Among residents who had completed 2 or more lumbar drain procedures during PGY1 training, those who are confident and can always complete the procedure were significantly more likely to state that their course experience with simulated lumbar drain placement improved their ability “a moderate amount or a lot” (73%), as compared with those who can only sometimes complete the procedure in practice (33%; p < 0.05). No such relationship existed for EVD placement, ICP monitor placement, VP shunt tap, or cervical traction.

Among the 148 residents who completed 2 or more EVD placement procedures during the first 6 months of PGY1 training, 33 (22%) reported experiencing a complication. Those who experienced a complication were more likely to state that their boot camp experience with simulated EVD placement improved their ability to perform the procedure during PGY1 training “a moderate amount or a lot” (70%) or “none” (12%), as compared with those who did not experience a complication (“a moderate amount or a lot” 63%, or “none” 3%). Although the distribution of responses was significantly different between those who did and those who did not experience an EVD complication, individual comparisons were not (p < 0.05). By contrast, only 6 (7%) of 86 residents who reported 2 or more ICP monitor placement procedures also reported a complication, a proportion too small to analyze further. Similarly, only 5 (5%) of 95 of those who reported 2 or more lumbar drain placements and 6 (6%) of 99 who reported 2 or more VP shunt taps actually experienced a complication. Fewer PGY1 residents participated in cervical traction procedures during their first 6 months of training. Of the 59 residents who reported at least 1 traction procedure, only 1 (2%) also reported experiencing a complication.

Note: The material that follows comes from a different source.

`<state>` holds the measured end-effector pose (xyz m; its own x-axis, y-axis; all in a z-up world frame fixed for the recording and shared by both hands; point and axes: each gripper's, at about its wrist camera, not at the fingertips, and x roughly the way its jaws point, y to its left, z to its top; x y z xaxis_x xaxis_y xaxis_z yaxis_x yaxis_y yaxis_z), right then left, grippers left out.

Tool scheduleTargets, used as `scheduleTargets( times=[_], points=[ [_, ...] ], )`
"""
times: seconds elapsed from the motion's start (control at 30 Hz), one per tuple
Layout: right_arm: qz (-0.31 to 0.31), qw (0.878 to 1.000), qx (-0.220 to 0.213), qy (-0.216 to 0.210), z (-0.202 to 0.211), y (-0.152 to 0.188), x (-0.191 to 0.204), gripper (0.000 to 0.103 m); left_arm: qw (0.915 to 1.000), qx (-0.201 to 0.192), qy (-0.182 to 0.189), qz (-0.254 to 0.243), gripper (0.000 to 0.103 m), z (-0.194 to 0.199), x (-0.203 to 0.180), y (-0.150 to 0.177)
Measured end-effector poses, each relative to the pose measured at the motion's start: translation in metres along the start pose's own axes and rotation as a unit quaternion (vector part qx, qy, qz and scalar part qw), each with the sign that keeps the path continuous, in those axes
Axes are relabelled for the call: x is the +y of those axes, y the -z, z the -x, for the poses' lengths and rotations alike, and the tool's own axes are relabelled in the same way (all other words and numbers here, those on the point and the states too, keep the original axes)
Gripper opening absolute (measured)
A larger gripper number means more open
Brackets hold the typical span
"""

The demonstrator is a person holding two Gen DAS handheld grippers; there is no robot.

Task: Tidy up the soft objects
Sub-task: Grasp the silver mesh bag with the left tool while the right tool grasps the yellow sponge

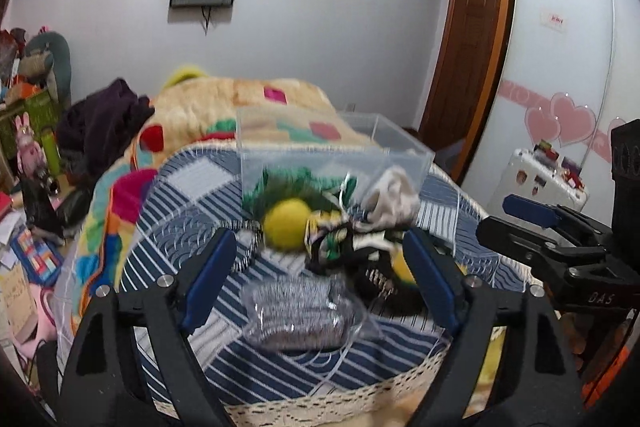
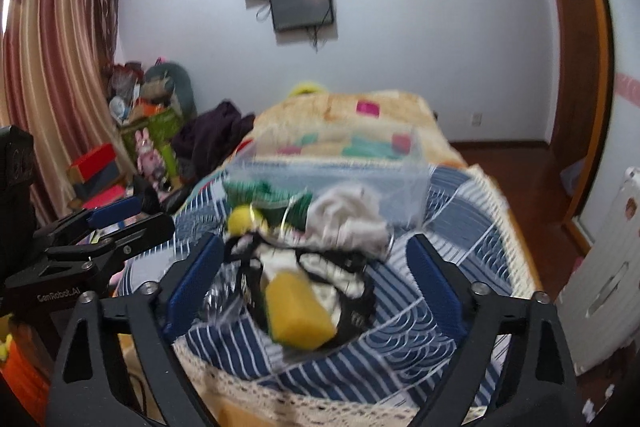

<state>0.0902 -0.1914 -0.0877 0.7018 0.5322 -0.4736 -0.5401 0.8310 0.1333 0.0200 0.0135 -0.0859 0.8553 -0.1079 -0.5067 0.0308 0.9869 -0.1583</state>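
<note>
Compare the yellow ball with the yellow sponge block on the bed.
The yellow ball is round and fuzzy; the yellow sponge block is oblong with flat faces. The ball lies by the green feathery piece, close to the clear plastic box; the block rests on black-and-white fabric, nearer the bed's edge. Both are yellow, and no gripper touches either.

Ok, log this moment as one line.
left claw: open, empty | right claw: open, empty | soft pile: on bed | clear box: behind pile

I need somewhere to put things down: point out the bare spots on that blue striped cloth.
Bare striped cloth lies left of the yellow ball and clear box, and on the right between the white rag and lace edge. The middle, around the yellow sponge and black straps, is crowded.
</note>
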Motion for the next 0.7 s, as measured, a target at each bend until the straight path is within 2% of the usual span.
scheduleTargets(
  times=[0.23, 0.37, 0.47, 0.6, 0.7],
  points=[
    [-0.016, 0.998, 0.057, -0.033, -0.022, 0.015, -0.005, 0.070, 0.9982, 0.049, -0.035, -0.008, 0.085, -0.028, 0.009, 0.016],
    [-0.019, 0.995, 0.087, -0.041, -0.036, 0.023, -0.006, 0.053, 0.9972, 0.069, -0.028, 0.006, 0.083, -0.040, 0.016, 0.023],
    [-0.017, 0.994, 0.102, -0.046, -0.042, 0.027, -0.005, 0.049, 0.9962, 0.083, -0.024, 0.010, 0.079, -0.047, 0.018, 0.027],
    [-0.014, 0.992, 0.117, -0.052, -0.046, 0.031, -0.004, 0.044, 0.9949, 0.097, 0.011, 0.026, 0.065, -0.054, 0.023, 0.032],
    [-0.008, 0.991, 0.122, -0.052, -0.050, 0.034, -0.003, 0.040, 0.9948, 0.095, 0.019, 0.030, 0.054, -0.053, 0.025, 0.031]
  ],
)
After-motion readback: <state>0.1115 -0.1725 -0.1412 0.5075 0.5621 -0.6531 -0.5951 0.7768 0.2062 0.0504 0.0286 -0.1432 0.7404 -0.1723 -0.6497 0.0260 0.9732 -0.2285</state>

Four residents (2%) identified unintended consequences of the courses: fatigue, “getting into trouble” for using a technique different from that of their home institution, requiring coverage for course attendance, and returning during the middle of a call shift after course attendance.

Procedures performed more frequently during PGY1 training (measured as the percentage of residents performing 2 or more procedures in the first 6 months of PGY1 training) were more highly valued; that is, residents benefited “a moderate amount” or “a lot” from simulated training during the boot camp courses (Fig. 1).

Fig. 1.
Fig. 1.

Graph showing the benefit of simulated procedural learning, assessed after 6 months of PGY1 training. The percentage of respondents who performed the listed procedure 2 or more times is indicated by the dark gray bars. The percentage of residents who identified simulated skills training in that procedure during the PGY1 boot camp courses as enhancing their ability to perform the procedure “a lot” or “a moderate amount” during the first half of their PGY1 is indicated by the light gray bars.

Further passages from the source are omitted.